> _WORK REQUIRED_
Going down the data below, set down exactly the line with "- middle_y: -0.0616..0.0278" and each line after it through the line with "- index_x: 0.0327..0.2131"; no other lines.

> _STORED DATA_
□ □ □ □ □
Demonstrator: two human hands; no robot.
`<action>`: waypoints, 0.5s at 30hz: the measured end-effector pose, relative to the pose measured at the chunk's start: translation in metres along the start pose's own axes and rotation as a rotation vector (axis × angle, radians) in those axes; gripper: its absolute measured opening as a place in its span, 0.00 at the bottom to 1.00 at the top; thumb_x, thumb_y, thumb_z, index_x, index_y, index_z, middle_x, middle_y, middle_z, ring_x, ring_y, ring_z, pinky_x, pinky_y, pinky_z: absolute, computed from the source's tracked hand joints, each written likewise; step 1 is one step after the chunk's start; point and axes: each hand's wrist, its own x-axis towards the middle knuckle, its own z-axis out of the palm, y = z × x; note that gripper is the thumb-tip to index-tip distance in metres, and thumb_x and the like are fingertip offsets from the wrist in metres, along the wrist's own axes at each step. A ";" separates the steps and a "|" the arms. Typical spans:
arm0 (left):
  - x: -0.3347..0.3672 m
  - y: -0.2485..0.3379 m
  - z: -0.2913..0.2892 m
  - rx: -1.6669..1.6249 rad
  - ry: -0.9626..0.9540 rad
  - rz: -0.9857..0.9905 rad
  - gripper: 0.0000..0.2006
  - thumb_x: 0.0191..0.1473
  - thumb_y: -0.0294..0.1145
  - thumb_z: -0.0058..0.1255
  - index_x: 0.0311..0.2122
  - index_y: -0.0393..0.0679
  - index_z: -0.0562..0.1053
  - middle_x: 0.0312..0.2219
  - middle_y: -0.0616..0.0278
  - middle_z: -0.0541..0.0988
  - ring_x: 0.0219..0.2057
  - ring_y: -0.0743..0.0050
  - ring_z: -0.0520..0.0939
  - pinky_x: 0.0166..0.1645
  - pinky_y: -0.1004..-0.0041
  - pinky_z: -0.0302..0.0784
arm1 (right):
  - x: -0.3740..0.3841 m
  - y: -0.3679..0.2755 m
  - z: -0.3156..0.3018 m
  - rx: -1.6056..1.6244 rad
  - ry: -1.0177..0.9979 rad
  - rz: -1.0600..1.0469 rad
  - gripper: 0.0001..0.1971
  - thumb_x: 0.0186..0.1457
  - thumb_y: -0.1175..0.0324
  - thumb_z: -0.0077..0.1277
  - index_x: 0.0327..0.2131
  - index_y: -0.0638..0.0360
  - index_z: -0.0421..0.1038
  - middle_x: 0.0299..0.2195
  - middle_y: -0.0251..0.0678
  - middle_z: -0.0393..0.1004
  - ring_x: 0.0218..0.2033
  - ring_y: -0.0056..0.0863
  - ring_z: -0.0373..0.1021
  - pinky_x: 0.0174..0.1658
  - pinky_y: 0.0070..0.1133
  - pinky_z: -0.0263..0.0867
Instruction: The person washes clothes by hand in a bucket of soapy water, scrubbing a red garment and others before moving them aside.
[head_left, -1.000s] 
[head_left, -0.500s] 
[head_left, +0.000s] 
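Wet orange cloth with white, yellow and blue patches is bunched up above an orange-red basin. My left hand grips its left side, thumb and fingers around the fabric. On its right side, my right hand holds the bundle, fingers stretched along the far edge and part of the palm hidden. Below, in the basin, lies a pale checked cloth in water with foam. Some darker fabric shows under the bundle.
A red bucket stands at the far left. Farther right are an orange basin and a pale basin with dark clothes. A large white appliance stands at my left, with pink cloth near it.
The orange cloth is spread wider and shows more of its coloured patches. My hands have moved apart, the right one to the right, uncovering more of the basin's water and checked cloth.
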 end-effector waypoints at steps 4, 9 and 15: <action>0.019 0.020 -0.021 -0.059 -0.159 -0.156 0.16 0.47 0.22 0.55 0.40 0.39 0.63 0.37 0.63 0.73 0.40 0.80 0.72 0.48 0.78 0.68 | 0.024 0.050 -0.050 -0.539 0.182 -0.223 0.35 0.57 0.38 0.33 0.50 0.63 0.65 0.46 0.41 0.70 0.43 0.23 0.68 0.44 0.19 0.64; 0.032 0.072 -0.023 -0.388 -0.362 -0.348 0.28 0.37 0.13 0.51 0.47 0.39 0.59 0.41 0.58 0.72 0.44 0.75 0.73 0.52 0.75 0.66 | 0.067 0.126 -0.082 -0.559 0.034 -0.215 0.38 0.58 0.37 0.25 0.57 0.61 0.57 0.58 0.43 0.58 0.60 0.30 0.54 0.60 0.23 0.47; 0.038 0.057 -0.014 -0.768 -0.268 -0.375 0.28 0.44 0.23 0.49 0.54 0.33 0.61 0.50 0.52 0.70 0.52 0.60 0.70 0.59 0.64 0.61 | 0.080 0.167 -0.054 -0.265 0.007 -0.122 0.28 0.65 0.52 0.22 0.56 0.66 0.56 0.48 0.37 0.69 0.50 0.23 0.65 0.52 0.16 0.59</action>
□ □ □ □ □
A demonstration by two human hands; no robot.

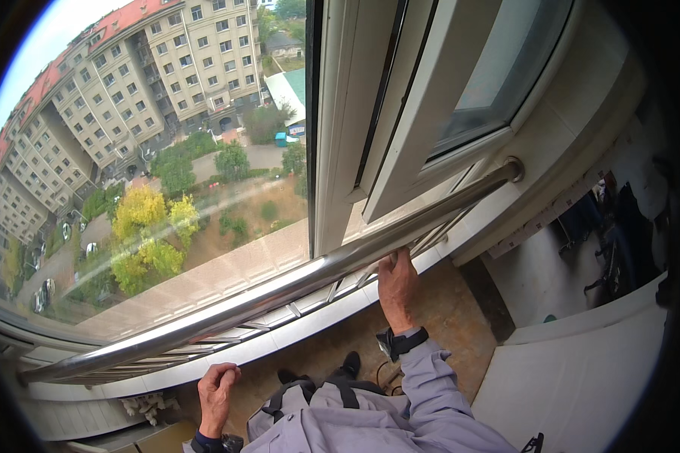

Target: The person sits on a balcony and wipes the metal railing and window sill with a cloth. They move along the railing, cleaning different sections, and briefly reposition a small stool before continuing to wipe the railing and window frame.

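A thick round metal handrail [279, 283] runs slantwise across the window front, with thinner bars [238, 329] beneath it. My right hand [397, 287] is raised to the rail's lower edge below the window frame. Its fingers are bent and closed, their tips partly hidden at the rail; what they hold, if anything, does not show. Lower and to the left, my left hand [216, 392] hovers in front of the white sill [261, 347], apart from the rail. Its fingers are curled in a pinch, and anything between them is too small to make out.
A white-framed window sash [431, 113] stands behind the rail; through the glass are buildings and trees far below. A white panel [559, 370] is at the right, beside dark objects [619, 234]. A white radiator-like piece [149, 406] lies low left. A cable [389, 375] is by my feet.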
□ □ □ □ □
> _EXERCISE SOLUTION_
  - middle_y: -0.0616..0.0278
  - middle_z: -0.0541..0.0988
  - ring_x: 0.0219..0.2057
  - ring_y: -0.0743..0.0050
  - ring_z: -0.0520..0.0939
  - pinky_x: 0.0166..0.1645
  - pinky_y: -0.1004..-0.0041
  - pinky_z: -0.0302..0.0784
arm1 (right):
  - x: -0.3740..0.3841 m
  - y: -0.3679..0.2755 m
  - z: -0.3156..0.3018 m
  - rx: -1.6056..1.6244 rad
  - ry: -1.0177..0.9979 rad
  - rz: -1.0600..1.0469 rad
  - gripper: 0.0001..0.1971
  - thumb_x: 0.0186..0.1457
  - thumb_y: -0.1175..0.0324
  - thumb_z: -0.0077..0.1277
  - index_x: 0.0327..0.2131

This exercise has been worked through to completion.